For example, let's look at int, integers in Python. Also a very abbreviated version. What might we be interested in? Int has tp_name. You can see that there is tp_hash, we can get hash int. If we call hash on int, this function will be called. tp_call we have zero, not defined, this means that we cannot call int. tp_str - string cast not defined. Python has a str function that can cast to a string.



It didn't get on the slide, but you all already know that int can still be printed. Why is zero here? Because there is also tp_repr, Python has two string-passing functions: str and repr. More detailed casting to string. It is actually defined, it just didn't get on the slide, and it will be called if you actually lead to a string.
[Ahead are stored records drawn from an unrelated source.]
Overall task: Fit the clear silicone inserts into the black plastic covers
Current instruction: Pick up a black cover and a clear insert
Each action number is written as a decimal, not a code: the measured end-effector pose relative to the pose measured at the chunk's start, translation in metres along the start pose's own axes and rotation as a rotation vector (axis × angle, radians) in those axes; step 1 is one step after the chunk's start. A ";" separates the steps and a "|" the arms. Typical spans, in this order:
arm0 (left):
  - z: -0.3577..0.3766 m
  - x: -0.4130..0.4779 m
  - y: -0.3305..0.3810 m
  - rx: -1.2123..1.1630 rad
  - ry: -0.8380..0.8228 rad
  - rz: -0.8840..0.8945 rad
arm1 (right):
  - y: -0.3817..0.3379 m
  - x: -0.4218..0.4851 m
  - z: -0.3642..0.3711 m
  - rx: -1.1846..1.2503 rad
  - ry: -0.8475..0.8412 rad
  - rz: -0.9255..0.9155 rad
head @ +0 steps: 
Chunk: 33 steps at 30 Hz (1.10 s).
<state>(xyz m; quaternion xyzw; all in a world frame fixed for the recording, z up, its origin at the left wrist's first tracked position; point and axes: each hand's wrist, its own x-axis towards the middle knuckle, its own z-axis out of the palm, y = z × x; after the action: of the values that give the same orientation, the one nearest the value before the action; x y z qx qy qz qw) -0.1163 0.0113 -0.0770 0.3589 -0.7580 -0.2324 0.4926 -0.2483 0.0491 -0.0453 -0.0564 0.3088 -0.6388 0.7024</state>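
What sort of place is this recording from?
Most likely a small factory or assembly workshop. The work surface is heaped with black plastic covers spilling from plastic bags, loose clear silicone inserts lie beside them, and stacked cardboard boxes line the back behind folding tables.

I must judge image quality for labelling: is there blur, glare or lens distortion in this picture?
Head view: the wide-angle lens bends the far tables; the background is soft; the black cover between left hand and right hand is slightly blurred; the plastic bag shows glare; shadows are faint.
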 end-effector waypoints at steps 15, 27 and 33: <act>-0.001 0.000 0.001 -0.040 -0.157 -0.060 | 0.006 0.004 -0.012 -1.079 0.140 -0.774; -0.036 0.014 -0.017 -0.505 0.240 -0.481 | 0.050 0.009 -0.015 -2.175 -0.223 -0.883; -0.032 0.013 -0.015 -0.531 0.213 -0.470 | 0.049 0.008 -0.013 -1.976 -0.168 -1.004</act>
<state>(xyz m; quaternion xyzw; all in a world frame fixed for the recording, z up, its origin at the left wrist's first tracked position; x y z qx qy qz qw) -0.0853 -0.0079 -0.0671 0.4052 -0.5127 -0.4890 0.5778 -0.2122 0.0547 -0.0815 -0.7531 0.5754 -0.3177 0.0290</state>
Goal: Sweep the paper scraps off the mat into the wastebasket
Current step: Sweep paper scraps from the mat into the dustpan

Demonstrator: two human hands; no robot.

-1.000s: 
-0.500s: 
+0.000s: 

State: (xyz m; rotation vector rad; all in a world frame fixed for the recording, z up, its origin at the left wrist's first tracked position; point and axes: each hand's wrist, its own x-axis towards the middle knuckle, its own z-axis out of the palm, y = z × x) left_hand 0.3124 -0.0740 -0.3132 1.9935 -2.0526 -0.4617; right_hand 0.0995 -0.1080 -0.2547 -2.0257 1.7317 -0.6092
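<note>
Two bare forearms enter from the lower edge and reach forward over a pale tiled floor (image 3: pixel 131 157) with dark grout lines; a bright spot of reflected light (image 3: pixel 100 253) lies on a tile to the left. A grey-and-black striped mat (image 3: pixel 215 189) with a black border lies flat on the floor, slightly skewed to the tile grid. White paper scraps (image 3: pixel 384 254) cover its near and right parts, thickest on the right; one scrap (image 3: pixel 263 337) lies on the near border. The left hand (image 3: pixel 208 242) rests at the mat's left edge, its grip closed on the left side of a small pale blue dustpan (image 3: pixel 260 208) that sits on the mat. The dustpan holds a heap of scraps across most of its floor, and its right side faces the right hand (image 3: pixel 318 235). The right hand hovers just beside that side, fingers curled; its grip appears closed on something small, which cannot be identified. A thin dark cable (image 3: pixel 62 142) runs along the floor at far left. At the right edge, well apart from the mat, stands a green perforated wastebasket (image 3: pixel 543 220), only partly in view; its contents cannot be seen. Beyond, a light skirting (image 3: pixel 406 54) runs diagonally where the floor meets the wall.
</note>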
At the very end, we see tp_new - a function that is called when this object is created. tp_init we have zero. We all know that int is not a mutable type, immutable. After creating it, there is no point in changing it, initializing it, so there is a zero.







Let's also look at Bool for example. As some of you may know, Bool in Python actually inherits from int. That is, you can add Bool, share with each other. This, of course, cannot be done, but it is possible.



We see that there is a tp_base - a pointer to the base object. Everything besides tp_base are the only things that have been overridden. That is, it has its own name, its own presentation function, where it is not a number that is written, but true or false. Representation as Number, some logical functions are overridden there. Docstring is its own and its creation. Everything else comes from int.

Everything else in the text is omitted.